For a wonderful understanding about the future of medicine, if you haven't read Eric Topol, MD's The Creative Destruction of Medicine, I STRONGLY recommend that his book be read.  He devotes much of the book to pharmacogenomics....

http://www.amazon.com/The-Creative-Destruction-Medicine-Revolution/dp/0465025501

Because of the scheduled Thyroidectomy tomorrow, I'm not sure when I'll be back. Could be a couple of hours. Could be days. When I posted two days ago the counter was 1,033 it's now at 1,524. That's significant for BCO. 

Methinks, for myself to read  VR's links with any serious ability to retain info is going to be impaired. Putting the potential patholgy results at bay has been difficult. The indicators are there. Actually, the discussion here has helped. 

For those viewing the thread, please, read, VR's linked material. Register at YouScript, use dailymed.nlm or PDR, or any other drug site that lists the metabolism and hand chart your drugs.  Learn what you can. Initially, the CYP450 system seems overwhelming. But there only six major drug pathways. Learning six is different than learning dozens. The more you repeat 2D6, 2C9, 2C19, 3A4, 3A5, VKORC1. The more they will become solid in your use  and understanding of them as you read. 
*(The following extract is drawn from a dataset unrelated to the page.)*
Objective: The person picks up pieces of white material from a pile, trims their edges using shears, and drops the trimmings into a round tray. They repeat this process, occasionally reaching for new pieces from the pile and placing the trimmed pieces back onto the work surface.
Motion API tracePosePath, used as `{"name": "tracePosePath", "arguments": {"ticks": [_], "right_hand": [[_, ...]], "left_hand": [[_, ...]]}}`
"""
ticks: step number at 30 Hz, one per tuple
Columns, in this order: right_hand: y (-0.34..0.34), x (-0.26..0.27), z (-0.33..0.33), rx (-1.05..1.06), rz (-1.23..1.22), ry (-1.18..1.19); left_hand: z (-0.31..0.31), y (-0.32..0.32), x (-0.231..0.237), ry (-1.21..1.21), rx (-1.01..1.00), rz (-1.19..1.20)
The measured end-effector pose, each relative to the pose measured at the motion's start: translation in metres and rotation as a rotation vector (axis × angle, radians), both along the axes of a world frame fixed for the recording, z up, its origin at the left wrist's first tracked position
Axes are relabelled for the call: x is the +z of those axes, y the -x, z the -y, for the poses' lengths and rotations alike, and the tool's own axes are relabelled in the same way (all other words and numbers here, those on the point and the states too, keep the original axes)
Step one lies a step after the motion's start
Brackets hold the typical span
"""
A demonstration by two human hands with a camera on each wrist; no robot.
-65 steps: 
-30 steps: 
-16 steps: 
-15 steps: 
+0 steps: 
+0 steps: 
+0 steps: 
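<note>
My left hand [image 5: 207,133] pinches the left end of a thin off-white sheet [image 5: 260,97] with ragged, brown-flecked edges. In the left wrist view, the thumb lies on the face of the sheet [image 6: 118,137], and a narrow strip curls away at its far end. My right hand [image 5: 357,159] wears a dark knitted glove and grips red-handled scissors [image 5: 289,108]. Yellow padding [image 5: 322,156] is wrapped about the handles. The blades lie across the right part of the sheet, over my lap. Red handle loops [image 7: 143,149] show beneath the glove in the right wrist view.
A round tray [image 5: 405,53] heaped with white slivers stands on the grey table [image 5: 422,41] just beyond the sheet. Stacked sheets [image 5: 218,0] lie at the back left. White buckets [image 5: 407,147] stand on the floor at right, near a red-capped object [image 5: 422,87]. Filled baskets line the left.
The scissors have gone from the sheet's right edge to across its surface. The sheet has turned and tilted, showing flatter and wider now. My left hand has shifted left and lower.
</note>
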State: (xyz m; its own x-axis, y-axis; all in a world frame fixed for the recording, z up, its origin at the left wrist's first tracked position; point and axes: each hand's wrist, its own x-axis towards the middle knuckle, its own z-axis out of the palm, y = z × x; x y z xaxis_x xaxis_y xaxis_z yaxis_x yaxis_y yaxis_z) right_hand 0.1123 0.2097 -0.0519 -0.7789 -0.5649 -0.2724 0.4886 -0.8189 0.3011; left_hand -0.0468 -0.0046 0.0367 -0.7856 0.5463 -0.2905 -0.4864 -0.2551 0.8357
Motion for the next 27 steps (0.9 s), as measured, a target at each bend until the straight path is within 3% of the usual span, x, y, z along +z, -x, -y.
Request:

Understanding that each of the 6 can have abnormalities in metabolism is easy at this point. Knowing that the greatest percentages of abnormalities in the population are in the 2's. The 3's are far less common in the general population. The percentages related to abnormalities in the population will change as more people are tested.  Now those population percentages are based on statistical models.

It does get easier to understand Once you have an understanding, then you can decide if you want to push for testing.  Now you depend on your doc to say whether you should be tested. You are taking it on blind faith that they know what they are talking about. Your health and life may depend on your own advocacy sassy

Good luck Sassy!  Hope everything goes smoothly and you are back online soon!